§ TASK TO COMPLETE:
Treat the line containing "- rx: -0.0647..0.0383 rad" as the first line of the answer and the last line of the data as its final line, reproducing every line between exactly.

§ DATA SECTION:
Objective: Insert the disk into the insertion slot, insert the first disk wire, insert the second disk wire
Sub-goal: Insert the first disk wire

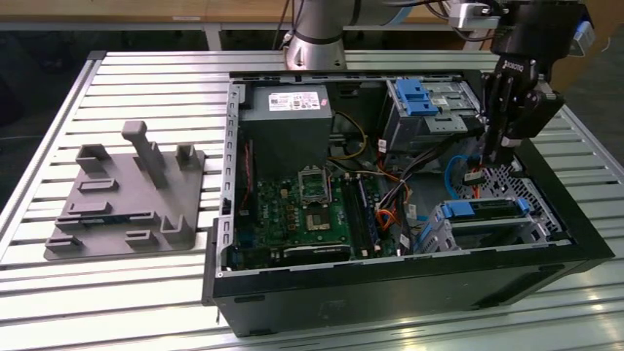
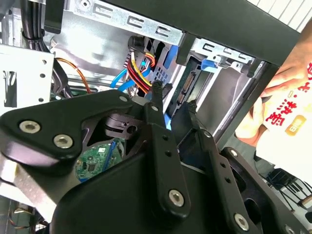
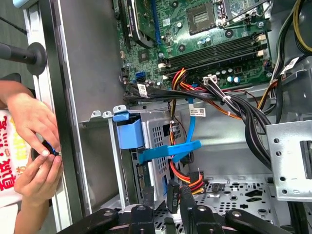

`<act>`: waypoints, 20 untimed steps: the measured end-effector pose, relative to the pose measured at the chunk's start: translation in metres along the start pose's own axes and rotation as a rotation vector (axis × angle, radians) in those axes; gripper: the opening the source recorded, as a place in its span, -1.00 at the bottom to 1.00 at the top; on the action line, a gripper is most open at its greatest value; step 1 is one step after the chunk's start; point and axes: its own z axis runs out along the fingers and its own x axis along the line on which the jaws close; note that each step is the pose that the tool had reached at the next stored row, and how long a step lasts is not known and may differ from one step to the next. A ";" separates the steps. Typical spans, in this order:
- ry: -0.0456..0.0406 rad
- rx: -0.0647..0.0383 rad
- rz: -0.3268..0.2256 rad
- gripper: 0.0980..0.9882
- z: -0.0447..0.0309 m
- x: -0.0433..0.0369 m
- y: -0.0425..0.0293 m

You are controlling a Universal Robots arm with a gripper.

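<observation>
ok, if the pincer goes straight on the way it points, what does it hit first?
Most likely the black plug of the first disk wire. In the first wrist view it sits in the gap between the open pincer fingertips. Depth is unclear, so contact isn't certain.

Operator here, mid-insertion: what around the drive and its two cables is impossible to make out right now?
- Orange/red-and-black wire bundle: its plug end is hidden behind the black gripper, second wrist view.
- Thin light-blue flat cable: plug end lost among that bundle's wires, first wrist view.
- Silver hard drive in its blue carrier: connector edge too small to make out, exterior view.
</observation>
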 end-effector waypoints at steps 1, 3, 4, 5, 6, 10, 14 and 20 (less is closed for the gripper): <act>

§ OUTPUT:
- rx: -0.0647..0.0383 rad
- rz: -0.3268..0.2256 rad
- gripper: 0.0980..0.9882
- z: -0.0447..0.0309 m
- x: -0.0433..0.0369 m
- y: -0.0425..0.0293 m

You are controlling a Universal Robots arm with a gripper.

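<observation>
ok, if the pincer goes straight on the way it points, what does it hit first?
Most likely the black plug of the first disk wire. In the first wrist view it sits in the gap between the open pincer fingertips. Depth is unclear, so contact isn't certain.

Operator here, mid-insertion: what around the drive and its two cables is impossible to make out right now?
- Orange/red-and-black wire bundle: its plug end is hidden behind the black gripper, second wrist view.
- Thin light-blue flat cable: plug end lost among that bundle's wires, first wrist view.
- Silver hard drive in its blue carrier: connector edge too small to make out, exterior view.
</observation>
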 end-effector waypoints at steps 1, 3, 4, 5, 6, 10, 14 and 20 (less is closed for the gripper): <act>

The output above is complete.